Once upon a time, not so very long ago, at the farm to the north called Lothlorien, the very grand dreams of Irish show jumper Daniel Coyle began to take shape.
Back in 2015, Coyle, then 22, was just a horseless rider from across the pond; one of his mounts had died, and one of his main owners had left the sport. With high hopes but few prospects, he placed a call to horse dealer Barry O’Connor for help. In that way, word eventually got ‘round to Lorthlorien’s then-rider Conor Swail, who made Coyle an offer he had no inclination to refuse:
Come apprentice under Swail for a year, and if things worked out, the fellow Irishman would hand him the proverbial keys to the car. (Swail was leaving amicably to pursue his own career goals.)
Knowing he had stumbled into the doorway of his dream job, Coyle soon found himself on a plane bound for Wellington, Florida, and the winter base of Sue and Ariel Grange’s Lothlorien Farm. With hard work, talent—and maybe those trademark sunglasses—Coyle quickly proved himself worthy of the gig. His profile has risen dramatically since that winter of 2016, and so has his place in the world rankings.
Thanks largely in part to his fast partnership with the Canadian Sport Horse gelding, Tennyson, Coyle climbed 745 points in the Longines rankings in just a handful of months. According to Jumpr App, he also made well over €200,000 in the span of that year, winning three out of his first four classes with Tennyson, and going on to represent Ireland at the Furuyissa FEI Nations Cup at Thunderbird Show Park. There, during the first Nations Cup outing for both horse and rider, the pair posted one of only three double-clears that day.
One year later, Coyle was making strides aboard horses such as Simba De La Roque, Tienna, and Fortis Fortuna, and more than doubled his 2016 prize money.
Then, on a breakout evening in 2018, Coyle logged the biggest win of his career to date aboard Swail’s former ride, Cita, in the Douglas Elliman Real Estate Grand Prix CSI5* under the lights (and a massive downpour) in Wellington, FL.

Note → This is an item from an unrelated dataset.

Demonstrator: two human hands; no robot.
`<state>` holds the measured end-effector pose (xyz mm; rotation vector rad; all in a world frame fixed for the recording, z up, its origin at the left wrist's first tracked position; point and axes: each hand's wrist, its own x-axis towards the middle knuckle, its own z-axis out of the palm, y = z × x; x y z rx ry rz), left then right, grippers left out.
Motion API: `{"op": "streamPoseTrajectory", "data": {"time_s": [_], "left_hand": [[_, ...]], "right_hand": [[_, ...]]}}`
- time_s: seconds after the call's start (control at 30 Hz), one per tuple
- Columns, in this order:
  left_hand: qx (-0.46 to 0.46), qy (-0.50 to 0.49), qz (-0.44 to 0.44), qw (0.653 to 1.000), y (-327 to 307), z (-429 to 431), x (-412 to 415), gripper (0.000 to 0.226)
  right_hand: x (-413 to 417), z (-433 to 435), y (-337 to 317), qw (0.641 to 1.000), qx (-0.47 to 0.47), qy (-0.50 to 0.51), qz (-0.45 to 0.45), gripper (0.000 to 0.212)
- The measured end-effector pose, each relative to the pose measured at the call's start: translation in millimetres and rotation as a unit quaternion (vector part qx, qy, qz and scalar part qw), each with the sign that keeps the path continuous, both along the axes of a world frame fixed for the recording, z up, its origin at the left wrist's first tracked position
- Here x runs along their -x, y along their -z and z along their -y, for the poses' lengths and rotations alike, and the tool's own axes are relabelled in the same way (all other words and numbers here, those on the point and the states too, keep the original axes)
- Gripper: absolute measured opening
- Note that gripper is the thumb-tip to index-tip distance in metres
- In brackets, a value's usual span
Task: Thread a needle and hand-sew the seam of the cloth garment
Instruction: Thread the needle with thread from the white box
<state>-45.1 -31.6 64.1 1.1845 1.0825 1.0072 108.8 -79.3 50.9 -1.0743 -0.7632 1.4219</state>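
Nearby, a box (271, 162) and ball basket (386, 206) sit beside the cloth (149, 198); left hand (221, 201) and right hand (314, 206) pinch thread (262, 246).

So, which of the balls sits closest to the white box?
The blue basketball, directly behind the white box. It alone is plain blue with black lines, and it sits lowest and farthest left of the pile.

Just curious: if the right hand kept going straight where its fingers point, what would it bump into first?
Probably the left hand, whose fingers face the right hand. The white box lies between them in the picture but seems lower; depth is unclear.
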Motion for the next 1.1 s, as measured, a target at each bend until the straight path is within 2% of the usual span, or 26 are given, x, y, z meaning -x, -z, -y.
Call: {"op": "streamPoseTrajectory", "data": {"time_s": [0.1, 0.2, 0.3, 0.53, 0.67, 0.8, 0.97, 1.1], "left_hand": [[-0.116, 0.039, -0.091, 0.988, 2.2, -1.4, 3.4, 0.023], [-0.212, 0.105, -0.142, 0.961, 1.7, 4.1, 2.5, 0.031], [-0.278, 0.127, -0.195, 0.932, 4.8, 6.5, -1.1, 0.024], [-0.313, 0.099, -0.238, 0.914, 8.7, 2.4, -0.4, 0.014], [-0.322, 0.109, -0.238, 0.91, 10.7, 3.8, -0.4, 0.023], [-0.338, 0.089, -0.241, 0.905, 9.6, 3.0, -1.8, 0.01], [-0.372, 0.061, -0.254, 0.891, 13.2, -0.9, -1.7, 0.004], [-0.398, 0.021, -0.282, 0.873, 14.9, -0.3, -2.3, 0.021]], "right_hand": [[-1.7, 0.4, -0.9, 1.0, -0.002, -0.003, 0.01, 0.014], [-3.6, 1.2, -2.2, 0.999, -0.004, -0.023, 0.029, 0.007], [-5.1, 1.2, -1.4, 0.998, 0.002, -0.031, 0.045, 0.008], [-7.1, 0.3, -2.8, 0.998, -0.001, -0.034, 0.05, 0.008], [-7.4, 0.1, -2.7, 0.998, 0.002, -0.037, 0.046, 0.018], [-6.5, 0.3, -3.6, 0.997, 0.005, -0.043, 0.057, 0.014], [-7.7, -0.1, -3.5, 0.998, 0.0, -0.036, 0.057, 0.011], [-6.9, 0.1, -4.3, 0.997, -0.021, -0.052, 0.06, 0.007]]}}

By that time, he’d been permanently installed as Lothlorien’s head rider, and was rewarded with a string of talented new horses to begin moving up the ranks. One of them was the then-8-year-old Zangersheide mare, Legacy—a horse that, under Coyle’s careful hand, would soon become a mainstay in his string.
Coyle didn’t show Legacy in a single FEI class above 1.45m during her 8-year-old year (2018) and jumped primarily at the 1.45–1.50m the following year. By 2020, the pair competed in just a handful of classes at 1.60m, but finished in the top-10 an impressive 67% of the time (Jumpr App). Two of those included fifth and tenth place finishes in 1.60m CSI5* Saturday Night Lights grands prix at WEF—results which would be a harbinger of things to come.
The 2022 season was Coyle and Legacy’s best to date, finishing fourth at the ECCO FEI World Championships in Herning, Denmark, and notching big wins from Major League Show Jumping (MLSJ) Thermal and the Washington International Horse Show (WIHS) to Longines FEI World Cup™ qualifier wins in Fort Worth, Texas and Toronto, Ontario.
They also proved to be invaluable performers for #TeamIreland, helping the Irish to a third-place finish at the CSIO5* Nations Cup in Rotterdam, Netherlands; and first place at the CSIO5* Nations Cup at Thunderbird Show Park in Langley, BC.
That year, the pair wrapped up their 11 classes together at 1.60m with a 73% clear rate (yes, you read that right). But more than that, they were fast, finishing in the top-10 an unprecedented 89% of the time (Jumpr App).
“Legacy had to learn to go fast, and thankfully, now, I think she’s one of the faster horses I have,” Coyle has said. “The way the sport has [evolved], you have to be able to go so fast. In the beginning, [Legacy] was always fast, but she didn’t really understand what she was doing.”
Clearly, she’s learned.
Though their 2023 season has proven to be less lucrative so far (more than €121,000 in prize money compared to more than €410,000 in 2022), for this particular mare, who thrives indoors, there’s still plenty of big-money classes left to jump. And, thanks to Lothlorien, Coyle also has one of the deepest benches in the sport.
So deep, in fact, that he currently has at least four horses jumping at the 1.50m level or above. Among them is the 10-year-old KWPN mare, Ivory TCS, who took the CSIO4* JTWG Grand Prix at WEF this winter, and added a hat trick of 1.50m wins at MLSJ Toronto and MLSJ Ottawa, respectively, in August. This week, the 13-year-old KWPN gelding, Quintin, finished third with Coyle in the CSI5* American Gold Cup Grand Prix.
The end result? In just eight years, Coyle has come from relative ranking-list obscurity to #13 in the world—and don’t expect him to stop there.
“I always want to win,” Coyle told Horse Network during one of his first interviews back in 2016. “Whatever I ride, I want it to get better every time.”
If nothing else, it seems, Daniel Coyle is a man of his word.